-- Problem details --
Return only the number of lines in the records below where the string "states" shows up.

-- Excerpted records --
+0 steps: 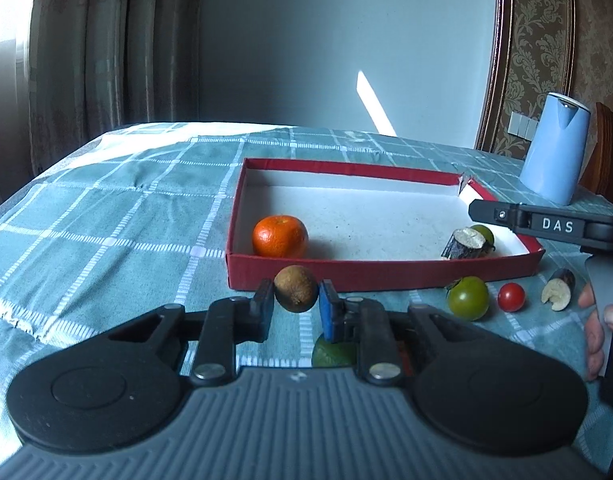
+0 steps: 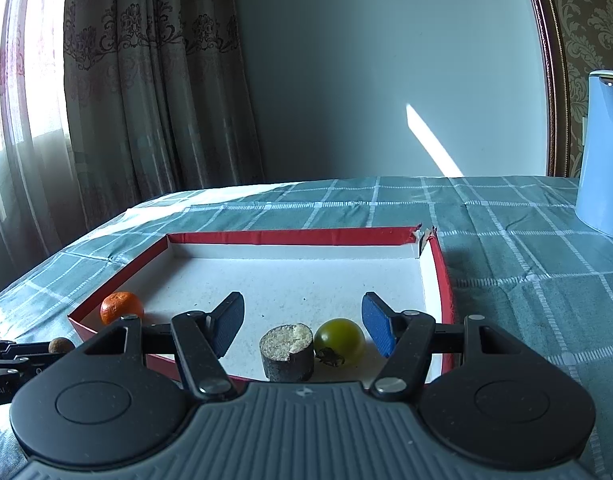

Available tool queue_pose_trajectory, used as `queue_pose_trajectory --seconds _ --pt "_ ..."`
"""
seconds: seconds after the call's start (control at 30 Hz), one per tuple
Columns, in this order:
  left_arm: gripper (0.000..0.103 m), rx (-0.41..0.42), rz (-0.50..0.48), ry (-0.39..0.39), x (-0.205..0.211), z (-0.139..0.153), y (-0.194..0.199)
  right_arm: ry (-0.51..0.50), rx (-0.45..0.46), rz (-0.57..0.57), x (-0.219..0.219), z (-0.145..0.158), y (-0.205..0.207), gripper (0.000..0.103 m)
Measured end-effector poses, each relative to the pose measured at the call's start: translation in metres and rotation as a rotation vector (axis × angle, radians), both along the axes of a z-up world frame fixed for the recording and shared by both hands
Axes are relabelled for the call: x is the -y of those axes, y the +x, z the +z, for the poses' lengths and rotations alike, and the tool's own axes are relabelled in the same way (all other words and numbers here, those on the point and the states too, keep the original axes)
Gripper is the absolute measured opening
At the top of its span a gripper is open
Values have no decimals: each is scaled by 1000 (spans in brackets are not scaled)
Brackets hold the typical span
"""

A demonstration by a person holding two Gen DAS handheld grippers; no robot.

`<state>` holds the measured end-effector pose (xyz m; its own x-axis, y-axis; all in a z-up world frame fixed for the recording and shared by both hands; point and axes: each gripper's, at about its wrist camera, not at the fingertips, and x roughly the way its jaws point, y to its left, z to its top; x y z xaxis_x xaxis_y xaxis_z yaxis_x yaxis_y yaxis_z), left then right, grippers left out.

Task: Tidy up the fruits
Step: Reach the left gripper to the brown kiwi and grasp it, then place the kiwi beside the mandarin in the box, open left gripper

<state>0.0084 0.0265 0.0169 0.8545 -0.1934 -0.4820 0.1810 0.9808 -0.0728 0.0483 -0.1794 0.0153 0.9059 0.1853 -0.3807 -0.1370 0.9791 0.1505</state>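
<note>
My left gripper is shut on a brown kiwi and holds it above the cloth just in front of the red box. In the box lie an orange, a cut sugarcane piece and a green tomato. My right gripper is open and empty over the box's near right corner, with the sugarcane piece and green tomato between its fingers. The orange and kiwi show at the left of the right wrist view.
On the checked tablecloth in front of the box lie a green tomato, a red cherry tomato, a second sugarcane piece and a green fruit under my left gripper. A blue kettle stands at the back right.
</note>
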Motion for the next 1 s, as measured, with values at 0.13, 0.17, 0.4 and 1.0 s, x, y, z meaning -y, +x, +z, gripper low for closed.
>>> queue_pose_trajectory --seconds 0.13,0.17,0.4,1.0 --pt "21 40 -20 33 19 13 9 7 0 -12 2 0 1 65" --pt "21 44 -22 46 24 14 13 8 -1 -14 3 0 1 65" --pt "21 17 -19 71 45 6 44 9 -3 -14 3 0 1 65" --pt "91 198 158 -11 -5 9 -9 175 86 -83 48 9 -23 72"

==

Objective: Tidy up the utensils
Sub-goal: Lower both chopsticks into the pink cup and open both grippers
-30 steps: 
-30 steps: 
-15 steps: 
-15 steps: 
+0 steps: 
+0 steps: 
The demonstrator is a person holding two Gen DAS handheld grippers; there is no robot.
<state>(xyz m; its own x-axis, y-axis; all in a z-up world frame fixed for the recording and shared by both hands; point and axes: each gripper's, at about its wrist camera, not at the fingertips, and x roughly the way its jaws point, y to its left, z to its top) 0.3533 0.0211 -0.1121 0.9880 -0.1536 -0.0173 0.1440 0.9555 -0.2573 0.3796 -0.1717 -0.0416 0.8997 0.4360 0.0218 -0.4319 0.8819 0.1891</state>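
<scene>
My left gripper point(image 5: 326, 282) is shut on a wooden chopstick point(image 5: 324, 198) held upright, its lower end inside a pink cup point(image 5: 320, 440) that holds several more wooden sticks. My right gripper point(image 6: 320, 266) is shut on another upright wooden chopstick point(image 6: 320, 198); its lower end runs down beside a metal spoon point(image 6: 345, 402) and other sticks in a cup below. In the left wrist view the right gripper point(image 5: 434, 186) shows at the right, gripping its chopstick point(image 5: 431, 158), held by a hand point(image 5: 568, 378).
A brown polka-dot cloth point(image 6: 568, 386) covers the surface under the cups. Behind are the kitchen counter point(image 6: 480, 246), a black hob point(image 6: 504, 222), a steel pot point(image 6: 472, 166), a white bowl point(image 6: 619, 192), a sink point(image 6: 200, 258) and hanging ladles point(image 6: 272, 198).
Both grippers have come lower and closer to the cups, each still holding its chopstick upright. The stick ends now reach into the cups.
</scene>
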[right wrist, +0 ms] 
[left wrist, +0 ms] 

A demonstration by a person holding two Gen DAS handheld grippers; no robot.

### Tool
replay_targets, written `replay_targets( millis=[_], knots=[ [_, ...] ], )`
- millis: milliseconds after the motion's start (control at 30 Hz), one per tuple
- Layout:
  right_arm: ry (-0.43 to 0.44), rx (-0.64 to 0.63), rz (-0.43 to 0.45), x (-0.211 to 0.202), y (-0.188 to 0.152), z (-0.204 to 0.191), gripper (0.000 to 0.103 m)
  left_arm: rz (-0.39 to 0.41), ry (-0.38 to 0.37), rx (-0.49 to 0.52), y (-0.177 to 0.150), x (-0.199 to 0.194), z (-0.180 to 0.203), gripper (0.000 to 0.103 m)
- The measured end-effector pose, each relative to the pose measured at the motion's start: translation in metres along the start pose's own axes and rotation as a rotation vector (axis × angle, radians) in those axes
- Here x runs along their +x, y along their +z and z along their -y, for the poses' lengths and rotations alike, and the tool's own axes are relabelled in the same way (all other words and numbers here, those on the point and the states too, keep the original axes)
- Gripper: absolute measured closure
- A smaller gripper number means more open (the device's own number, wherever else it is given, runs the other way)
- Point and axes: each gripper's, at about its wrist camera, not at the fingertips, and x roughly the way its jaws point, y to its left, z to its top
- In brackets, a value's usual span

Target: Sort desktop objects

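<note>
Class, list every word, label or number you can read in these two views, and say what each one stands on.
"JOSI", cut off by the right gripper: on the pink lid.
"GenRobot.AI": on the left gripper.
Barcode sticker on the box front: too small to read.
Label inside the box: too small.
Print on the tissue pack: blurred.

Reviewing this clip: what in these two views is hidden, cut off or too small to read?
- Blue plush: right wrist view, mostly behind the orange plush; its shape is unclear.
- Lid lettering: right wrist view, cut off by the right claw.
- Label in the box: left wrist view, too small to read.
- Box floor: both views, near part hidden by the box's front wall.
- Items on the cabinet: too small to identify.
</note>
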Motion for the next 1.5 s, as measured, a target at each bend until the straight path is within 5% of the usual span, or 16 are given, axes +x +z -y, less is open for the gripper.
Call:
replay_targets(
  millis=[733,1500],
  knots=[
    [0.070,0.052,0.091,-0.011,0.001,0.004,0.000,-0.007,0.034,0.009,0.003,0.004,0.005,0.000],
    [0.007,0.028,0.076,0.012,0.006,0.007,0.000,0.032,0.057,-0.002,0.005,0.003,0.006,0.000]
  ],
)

-- Written response --
2